## [GIVEN DATA]
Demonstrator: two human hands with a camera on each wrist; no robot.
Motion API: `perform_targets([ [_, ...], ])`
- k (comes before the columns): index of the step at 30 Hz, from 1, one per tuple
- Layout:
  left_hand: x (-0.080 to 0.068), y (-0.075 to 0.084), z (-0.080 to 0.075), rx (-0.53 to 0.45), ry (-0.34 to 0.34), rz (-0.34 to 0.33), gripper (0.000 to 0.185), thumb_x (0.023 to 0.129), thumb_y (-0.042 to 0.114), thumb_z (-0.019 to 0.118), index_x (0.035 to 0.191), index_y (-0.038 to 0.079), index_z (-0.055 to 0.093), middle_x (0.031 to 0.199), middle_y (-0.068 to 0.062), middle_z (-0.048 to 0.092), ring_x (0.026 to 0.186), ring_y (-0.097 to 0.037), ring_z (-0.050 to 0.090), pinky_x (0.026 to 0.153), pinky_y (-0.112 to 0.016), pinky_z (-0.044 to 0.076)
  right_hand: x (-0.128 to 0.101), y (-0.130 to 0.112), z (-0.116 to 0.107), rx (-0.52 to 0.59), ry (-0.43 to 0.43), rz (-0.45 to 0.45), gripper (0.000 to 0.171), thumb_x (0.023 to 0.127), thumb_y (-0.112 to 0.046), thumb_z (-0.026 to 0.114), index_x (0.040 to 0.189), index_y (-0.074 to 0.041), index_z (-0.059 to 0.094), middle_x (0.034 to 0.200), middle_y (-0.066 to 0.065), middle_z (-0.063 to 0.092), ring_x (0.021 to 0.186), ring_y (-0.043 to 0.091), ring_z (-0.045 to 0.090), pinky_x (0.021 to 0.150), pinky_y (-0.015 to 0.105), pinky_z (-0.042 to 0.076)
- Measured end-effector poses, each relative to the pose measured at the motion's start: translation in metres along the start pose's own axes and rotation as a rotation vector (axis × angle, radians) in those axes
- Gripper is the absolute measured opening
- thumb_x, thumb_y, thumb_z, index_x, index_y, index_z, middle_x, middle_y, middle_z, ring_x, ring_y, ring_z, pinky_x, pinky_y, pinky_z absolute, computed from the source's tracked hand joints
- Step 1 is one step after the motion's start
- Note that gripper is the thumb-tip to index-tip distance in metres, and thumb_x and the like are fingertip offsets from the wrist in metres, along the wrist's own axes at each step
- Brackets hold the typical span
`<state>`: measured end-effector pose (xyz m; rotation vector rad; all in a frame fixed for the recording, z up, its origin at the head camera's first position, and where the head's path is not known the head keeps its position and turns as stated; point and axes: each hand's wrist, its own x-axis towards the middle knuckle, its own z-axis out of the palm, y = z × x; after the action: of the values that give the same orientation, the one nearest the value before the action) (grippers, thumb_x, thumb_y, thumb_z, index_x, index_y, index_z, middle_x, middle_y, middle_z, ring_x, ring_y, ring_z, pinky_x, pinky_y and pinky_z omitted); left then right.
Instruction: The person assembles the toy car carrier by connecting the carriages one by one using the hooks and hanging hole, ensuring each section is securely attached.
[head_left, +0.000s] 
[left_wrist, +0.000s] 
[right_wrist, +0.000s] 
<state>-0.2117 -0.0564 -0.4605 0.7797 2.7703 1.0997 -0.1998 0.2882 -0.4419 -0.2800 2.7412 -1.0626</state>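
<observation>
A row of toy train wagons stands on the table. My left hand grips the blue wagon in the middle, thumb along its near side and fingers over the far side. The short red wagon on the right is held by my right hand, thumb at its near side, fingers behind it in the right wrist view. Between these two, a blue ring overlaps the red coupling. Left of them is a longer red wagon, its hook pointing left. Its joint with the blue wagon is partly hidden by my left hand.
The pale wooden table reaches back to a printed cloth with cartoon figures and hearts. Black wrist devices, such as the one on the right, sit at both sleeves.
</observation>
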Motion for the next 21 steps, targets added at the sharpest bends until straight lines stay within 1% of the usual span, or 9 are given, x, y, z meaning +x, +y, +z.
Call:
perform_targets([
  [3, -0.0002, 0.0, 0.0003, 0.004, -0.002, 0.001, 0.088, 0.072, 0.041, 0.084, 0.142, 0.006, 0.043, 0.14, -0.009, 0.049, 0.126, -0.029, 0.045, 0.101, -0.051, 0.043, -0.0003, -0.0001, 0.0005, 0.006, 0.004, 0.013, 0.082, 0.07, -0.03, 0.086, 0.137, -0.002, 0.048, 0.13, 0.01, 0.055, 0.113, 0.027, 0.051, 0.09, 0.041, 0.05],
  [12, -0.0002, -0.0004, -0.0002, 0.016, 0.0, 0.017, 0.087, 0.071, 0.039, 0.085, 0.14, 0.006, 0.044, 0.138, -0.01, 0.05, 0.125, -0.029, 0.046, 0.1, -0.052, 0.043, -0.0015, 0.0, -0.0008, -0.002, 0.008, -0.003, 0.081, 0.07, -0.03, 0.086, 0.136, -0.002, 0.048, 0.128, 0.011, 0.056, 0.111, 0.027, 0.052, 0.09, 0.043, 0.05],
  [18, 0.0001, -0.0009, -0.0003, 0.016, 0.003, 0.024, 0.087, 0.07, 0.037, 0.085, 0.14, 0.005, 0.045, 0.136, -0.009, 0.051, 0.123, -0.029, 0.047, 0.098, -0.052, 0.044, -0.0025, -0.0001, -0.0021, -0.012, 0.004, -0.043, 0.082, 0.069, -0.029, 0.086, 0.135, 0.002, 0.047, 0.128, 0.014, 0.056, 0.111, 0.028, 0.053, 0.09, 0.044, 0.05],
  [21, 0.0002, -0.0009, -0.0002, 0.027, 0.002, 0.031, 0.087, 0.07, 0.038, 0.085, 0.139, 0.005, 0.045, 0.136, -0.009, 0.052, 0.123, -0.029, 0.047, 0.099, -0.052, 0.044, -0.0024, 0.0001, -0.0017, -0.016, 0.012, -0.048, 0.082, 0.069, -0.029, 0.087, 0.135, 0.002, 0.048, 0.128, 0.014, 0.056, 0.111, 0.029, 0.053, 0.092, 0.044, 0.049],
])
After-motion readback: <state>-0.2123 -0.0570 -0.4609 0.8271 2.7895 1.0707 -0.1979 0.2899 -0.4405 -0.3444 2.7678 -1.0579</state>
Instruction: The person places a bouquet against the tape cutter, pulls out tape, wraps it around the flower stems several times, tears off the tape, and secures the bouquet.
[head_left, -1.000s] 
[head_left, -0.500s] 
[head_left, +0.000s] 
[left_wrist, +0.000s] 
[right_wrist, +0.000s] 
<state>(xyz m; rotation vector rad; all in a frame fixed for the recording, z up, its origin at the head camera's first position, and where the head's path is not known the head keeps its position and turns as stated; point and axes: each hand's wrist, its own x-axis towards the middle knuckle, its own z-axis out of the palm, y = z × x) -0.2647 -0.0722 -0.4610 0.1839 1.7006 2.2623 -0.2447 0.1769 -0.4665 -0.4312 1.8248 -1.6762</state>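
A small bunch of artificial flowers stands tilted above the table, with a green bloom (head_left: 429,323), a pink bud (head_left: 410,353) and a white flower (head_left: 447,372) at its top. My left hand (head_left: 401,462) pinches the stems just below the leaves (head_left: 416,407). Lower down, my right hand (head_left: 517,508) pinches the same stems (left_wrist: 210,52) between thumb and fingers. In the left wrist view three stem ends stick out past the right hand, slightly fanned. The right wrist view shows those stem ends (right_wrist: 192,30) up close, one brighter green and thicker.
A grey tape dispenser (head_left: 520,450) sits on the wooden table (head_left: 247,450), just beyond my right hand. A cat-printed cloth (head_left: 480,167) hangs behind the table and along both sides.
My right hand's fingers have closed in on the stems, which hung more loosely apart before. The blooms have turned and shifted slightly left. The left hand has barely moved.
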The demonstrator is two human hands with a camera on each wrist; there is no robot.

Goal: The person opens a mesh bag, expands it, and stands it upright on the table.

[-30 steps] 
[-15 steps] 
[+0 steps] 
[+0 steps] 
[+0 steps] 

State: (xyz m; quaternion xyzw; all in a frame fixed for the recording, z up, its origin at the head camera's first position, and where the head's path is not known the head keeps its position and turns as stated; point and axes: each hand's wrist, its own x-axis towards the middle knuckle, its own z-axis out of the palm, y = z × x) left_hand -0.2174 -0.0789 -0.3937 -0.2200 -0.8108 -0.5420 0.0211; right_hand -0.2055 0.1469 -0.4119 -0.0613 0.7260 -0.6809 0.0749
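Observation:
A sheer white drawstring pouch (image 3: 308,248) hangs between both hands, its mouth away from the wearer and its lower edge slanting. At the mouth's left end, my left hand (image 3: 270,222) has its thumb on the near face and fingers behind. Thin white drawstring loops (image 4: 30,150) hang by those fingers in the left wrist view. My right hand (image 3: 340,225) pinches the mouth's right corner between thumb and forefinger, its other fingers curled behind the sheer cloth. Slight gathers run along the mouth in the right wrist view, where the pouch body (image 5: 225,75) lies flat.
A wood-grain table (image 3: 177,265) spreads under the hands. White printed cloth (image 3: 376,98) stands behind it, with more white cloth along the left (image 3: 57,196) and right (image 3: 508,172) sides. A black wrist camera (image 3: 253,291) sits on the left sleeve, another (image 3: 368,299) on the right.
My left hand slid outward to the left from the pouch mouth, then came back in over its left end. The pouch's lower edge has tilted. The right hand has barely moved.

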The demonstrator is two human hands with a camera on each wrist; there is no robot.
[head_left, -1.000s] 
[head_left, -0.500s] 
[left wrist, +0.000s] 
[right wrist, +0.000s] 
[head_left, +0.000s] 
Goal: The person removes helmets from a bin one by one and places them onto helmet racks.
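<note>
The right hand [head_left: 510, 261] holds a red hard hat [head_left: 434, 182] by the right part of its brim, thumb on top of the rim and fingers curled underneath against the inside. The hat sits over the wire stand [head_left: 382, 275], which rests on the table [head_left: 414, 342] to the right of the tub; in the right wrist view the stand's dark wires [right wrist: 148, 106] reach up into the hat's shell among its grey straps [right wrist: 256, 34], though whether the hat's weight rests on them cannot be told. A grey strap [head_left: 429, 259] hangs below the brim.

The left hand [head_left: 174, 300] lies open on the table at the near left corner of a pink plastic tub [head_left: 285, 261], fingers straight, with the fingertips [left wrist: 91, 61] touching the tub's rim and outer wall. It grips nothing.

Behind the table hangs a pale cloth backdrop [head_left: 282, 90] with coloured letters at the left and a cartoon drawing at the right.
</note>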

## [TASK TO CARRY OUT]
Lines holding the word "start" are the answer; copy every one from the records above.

## [TASK ANSWER]
- Measured end-effector poses, each relative to the pose measured at the motion's start: translation in metres along the start pose's own axes and rotation as a rotation vector (axis × angle, radians) in those axes
- Step 1 is one step after the motion's start

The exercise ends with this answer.